After getting the new rig home, I removed the stock and cleaned the entire barrel of grease and adjusted the accutrigger. I then took the rifle to my shooting area and began sighting it in at 100 yards with two different loads. I used the Remington Core-lokt 100 grain PSP and PMC 100 grain with Sierra Gameking SPBT bullets. Both rounds did rather well. After the sighting in and barrel cleaning and cool downs, I proceeded to test my groups. I found that the Remington would touch holes at 100 yards. The PMC Gameking did well but would not do better then 1". I will try a couple more brands before settling for one. I am looking to purchase the Federal Vital-Shok and maybe a box of Winchester Western but not sure of the latter. I have never had any real luck with the Winchester's.
The Nikon Buckmaster 3x9x40 scope was mounted with Weaver mounts and Millett Rings. The scope was an excellent choice and I am glad I listened to my dealer and gave it a chance. I am so much happier with the Nikon 3x9 on this rifle then my 2x7 on my .308. The optics are crystal clear and for the price, I could not go wrong. 
The .243 is such a pleasure to shoot, and in the left hand bolt action with Accutrigger is just icing on the cake for me as I have been shooting in a right hand world all of my life. I have always enjoyed the accuracy of a bolt action, but as a left hander it is hard for me using a right hand bolt.
I am sure I will get many years of good shooting with this rifle and scope.
I am now considering getting another identical rig in 25-06 to play with.
:sniper:


----------



## SDHandgunner (Jun 22, 2004)

Congrats on the new Rifle. I am sure you are going to like the Savage, and particularly the .243. I am a huge fan of the .243, it is my favorite cartridge. The .243 is very versitle, covering the range from Varimnts to Whitetail Deer.

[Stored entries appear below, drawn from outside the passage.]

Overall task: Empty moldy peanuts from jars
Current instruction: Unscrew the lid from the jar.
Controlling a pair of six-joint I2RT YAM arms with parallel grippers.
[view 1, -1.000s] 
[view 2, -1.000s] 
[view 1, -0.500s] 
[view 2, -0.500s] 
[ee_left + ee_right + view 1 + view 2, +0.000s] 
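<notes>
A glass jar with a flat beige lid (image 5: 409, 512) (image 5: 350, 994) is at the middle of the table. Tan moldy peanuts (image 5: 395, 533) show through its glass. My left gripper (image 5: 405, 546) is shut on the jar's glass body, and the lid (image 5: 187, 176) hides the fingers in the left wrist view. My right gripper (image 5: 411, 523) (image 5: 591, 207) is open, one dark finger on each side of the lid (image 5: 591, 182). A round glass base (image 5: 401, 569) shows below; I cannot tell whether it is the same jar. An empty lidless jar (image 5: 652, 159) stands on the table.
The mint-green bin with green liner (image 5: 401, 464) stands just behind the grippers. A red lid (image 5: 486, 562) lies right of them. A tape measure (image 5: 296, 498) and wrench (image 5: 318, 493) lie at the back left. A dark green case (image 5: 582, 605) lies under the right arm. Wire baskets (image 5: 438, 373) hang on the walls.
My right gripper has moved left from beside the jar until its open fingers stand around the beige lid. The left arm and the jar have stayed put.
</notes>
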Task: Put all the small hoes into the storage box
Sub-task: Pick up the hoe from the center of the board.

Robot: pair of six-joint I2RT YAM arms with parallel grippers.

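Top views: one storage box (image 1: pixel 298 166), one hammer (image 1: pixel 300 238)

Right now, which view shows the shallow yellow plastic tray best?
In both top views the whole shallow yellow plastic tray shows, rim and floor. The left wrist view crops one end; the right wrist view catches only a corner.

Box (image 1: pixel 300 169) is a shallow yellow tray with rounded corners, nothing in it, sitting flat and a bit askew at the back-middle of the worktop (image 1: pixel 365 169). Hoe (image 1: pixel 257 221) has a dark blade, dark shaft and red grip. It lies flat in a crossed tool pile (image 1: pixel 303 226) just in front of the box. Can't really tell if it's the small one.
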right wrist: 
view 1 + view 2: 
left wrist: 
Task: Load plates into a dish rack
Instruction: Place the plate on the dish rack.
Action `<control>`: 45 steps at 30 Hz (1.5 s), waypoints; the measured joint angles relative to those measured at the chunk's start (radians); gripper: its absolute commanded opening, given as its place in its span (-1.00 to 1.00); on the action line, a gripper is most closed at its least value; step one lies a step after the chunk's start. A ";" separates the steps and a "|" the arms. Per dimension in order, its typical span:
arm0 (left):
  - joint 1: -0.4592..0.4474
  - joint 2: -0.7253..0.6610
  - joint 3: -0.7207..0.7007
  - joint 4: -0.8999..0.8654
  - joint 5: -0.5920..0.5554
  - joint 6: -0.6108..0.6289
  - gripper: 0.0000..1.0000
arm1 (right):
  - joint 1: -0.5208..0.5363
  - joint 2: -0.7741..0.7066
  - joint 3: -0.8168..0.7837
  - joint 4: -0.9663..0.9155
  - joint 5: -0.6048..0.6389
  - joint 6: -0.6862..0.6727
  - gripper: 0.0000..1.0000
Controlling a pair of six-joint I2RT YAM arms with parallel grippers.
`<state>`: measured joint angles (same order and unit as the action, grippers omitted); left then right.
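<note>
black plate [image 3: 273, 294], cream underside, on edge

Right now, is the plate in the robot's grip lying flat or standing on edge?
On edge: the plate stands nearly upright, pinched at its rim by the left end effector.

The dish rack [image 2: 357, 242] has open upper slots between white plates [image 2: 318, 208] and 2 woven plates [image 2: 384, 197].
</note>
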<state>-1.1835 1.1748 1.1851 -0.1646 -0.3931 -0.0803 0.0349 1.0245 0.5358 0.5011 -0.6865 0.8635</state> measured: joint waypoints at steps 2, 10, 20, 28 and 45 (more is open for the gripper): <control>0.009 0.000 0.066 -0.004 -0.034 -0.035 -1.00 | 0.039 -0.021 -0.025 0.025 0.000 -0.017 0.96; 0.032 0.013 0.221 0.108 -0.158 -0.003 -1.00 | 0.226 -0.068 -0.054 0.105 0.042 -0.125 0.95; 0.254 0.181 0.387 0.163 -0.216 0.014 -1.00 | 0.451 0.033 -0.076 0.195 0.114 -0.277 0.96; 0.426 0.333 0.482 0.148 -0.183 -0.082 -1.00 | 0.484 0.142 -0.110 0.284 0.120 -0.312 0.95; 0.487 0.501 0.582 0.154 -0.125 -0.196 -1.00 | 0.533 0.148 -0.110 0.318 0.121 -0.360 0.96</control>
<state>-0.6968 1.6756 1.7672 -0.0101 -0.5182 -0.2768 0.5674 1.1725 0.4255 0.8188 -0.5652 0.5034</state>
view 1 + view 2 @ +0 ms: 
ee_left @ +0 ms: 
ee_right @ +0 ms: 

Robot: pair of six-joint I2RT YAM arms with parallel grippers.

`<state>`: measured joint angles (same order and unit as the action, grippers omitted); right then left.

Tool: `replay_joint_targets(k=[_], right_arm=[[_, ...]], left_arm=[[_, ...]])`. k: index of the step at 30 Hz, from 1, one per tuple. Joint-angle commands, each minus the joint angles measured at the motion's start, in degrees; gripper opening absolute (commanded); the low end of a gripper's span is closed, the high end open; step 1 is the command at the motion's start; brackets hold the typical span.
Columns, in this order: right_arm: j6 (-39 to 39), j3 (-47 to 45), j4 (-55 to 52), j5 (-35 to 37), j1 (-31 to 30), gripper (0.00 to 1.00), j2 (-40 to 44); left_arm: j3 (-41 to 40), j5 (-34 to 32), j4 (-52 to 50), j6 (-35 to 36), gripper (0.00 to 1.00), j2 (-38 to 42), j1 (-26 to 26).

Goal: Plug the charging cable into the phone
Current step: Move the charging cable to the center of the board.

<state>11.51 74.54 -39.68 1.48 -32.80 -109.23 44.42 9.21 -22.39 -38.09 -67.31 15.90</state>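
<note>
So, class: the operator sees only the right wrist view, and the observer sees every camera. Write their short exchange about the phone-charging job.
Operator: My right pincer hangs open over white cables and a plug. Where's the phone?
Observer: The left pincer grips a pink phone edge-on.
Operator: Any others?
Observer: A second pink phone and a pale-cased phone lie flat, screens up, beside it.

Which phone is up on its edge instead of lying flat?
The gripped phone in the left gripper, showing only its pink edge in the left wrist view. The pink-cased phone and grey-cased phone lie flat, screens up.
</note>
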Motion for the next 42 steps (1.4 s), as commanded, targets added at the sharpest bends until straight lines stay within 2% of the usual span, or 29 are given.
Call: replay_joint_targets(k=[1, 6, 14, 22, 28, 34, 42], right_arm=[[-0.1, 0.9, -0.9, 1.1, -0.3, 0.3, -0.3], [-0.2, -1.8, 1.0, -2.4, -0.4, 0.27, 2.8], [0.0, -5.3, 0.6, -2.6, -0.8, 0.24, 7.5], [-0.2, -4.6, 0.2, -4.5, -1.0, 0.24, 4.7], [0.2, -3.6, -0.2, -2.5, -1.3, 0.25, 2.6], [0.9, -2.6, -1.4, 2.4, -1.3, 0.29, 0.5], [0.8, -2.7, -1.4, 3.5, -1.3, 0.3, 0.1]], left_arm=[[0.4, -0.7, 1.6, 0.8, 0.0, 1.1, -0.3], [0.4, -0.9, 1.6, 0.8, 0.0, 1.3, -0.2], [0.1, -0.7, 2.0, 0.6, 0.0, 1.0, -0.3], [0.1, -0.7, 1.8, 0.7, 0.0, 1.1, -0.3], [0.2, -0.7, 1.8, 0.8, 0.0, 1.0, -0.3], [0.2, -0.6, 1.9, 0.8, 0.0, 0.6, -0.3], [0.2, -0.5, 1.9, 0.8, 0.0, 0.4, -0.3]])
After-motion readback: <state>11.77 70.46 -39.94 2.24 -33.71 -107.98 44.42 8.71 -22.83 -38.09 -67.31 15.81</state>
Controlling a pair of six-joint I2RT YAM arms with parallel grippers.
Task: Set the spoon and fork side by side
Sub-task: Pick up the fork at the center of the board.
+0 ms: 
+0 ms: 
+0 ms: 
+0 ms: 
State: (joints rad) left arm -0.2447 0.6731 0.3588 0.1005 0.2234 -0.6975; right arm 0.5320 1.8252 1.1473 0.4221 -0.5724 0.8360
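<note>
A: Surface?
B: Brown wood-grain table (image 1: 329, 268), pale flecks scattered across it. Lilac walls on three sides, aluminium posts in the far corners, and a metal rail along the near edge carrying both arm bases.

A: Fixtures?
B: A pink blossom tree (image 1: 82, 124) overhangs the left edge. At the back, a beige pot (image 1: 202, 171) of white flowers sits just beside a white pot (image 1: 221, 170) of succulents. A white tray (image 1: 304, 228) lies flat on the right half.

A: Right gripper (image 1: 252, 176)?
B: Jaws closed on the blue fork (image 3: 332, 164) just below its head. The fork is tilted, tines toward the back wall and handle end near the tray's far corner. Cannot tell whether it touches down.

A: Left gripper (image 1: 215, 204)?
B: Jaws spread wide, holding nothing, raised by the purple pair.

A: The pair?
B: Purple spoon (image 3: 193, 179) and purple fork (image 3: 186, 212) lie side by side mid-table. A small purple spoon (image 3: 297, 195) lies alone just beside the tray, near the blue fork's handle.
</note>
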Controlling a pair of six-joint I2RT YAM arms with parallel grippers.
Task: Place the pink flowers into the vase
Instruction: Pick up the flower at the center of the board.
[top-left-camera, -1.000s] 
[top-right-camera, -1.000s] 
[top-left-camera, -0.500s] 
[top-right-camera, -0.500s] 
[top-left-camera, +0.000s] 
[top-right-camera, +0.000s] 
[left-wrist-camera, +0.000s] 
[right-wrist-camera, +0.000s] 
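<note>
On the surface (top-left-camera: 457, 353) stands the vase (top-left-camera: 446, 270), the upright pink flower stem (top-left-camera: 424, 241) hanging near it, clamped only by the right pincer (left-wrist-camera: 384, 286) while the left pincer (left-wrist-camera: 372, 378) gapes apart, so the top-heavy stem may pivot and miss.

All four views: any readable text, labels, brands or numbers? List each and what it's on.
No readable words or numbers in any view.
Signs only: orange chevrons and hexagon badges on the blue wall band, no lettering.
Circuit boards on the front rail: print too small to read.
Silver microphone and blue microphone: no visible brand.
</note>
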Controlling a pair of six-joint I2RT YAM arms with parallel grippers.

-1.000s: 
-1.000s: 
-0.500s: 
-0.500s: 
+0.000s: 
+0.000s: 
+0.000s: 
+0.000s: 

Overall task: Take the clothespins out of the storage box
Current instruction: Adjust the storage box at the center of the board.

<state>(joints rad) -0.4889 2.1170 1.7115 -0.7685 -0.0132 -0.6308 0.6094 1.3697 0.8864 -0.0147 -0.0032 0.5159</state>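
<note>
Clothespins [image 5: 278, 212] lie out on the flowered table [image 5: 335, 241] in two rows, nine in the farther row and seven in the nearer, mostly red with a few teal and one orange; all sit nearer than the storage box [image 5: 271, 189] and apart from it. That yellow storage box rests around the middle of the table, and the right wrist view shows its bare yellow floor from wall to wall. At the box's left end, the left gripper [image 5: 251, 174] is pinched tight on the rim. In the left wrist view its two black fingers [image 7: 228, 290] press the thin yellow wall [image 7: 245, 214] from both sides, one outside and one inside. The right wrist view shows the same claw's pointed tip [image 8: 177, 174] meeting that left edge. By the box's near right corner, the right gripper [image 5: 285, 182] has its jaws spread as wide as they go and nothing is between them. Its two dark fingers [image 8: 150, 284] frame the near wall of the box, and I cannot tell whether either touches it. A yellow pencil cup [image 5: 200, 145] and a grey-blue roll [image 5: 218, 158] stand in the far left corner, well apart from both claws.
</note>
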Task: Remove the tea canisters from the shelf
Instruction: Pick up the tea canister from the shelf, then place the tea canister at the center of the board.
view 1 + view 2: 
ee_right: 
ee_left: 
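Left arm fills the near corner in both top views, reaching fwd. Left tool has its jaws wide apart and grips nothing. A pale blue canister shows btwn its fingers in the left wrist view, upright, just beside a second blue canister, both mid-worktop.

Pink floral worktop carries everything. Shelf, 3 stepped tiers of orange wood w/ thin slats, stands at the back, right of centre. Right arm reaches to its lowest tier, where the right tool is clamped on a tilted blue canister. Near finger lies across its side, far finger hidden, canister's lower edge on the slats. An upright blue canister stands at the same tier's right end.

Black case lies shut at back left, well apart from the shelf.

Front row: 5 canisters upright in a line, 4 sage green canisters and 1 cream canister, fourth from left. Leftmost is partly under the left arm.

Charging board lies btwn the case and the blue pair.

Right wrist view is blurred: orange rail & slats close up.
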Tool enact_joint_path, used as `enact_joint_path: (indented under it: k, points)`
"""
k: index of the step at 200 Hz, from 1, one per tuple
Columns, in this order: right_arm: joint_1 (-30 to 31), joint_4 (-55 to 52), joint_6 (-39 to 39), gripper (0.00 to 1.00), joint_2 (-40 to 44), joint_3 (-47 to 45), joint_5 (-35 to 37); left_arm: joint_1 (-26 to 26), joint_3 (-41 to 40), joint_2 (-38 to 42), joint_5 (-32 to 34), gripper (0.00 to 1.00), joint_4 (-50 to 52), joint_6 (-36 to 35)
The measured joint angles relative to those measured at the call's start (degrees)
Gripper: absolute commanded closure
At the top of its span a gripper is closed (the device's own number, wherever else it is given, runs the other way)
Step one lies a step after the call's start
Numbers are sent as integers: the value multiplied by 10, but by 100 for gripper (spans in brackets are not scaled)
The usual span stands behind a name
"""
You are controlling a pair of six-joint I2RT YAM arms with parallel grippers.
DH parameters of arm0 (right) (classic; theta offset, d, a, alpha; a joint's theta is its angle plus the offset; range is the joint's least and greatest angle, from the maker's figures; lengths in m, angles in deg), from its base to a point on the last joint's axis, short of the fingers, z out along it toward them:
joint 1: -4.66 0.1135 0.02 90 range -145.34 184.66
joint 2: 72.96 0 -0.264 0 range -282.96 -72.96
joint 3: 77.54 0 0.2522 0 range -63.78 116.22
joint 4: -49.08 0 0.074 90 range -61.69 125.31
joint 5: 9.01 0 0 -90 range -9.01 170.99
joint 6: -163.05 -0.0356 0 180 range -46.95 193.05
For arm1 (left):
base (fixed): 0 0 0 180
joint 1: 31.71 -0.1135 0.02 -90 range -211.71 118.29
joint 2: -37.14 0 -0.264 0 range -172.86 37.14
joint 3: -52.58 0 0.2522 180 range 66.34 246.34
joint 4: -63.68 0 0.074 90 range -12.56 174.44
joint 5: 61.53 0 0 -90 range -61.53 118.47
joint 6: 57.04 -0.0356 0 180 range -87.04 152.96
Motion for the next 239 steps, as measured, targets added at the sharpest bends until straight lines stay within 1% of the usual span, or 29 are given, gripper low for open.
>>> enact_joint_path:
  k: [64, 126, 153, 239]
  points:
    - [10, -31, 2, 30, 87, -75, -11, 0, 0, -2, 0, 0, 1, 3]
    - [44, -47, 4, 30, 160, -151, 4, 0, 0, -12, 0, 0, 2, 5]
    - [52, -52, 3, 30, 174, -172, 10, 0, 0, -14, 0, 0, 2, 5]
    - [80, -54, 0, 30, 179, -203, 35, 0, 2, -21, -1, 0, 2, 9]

My Ruger KM77RFP MKII in .243 shoots the Federal Premium V-Shok 70gr. Nosler Ballistic Tips and the Federal Premium Vital-Shok 100gr. Sierra Spitzer Boat Tail ammo quite well. I took two Whitetails with the Federal Premium Vital-Shok 100gr. Sierra Spitzer Boat Tail ammo last fall, and both were one shot kills. The Federal Premium V-Shok 70gr. Nosler Ballistic Tips pure death to Coyotes, but not very fur friendly.

Good luck with the .243.

Larry


----------



## The Norseman (Jan 8, 2005)

Good Morning,

Thank you for the Field Report. You have a great Rifle and Scope.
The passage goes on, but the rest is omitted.